What is required:
Go through the data below and copy each line where the word "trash" occurs.

Input data:
BEGIN

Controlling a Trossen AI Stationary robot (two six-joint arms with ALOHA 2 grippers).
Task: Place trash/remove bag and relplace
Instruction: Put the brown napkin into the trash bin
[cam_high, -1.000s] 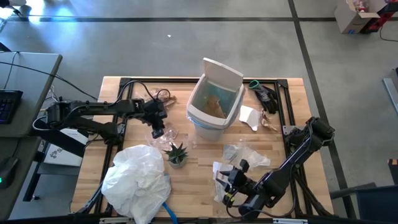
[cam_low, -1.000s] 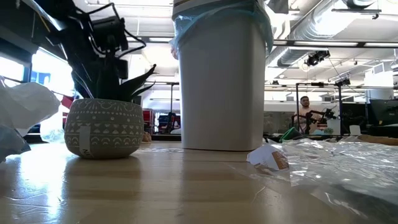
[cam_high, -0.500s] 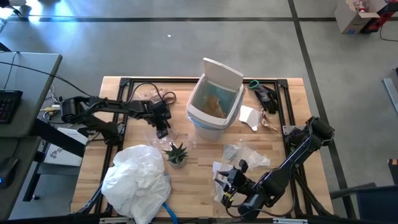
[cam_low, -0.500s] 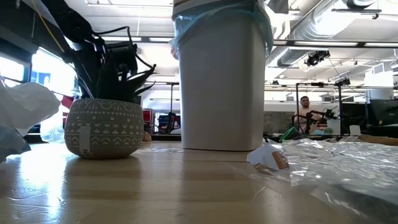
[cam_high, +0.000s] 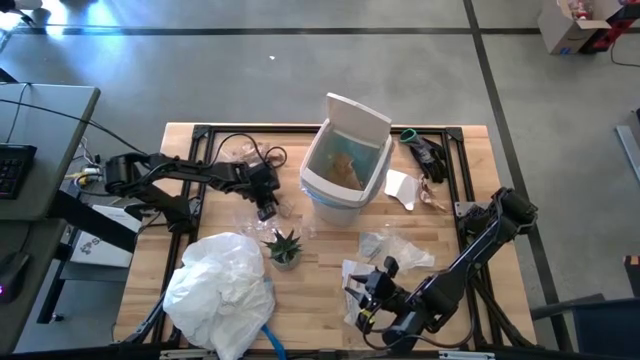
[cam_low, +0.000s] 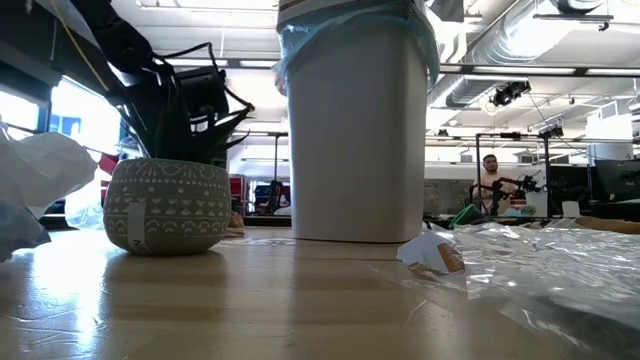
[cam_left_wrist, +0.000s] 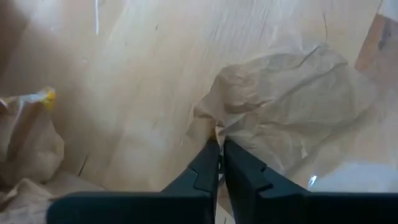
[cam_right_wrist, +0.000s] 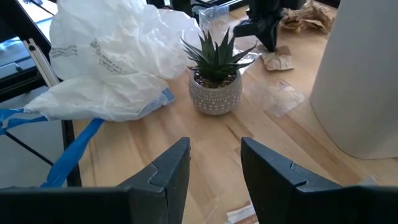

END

Exercise response:
Task: Place trash/remove bag and relplace
Instruction: Put the brown napkin into the trash bin

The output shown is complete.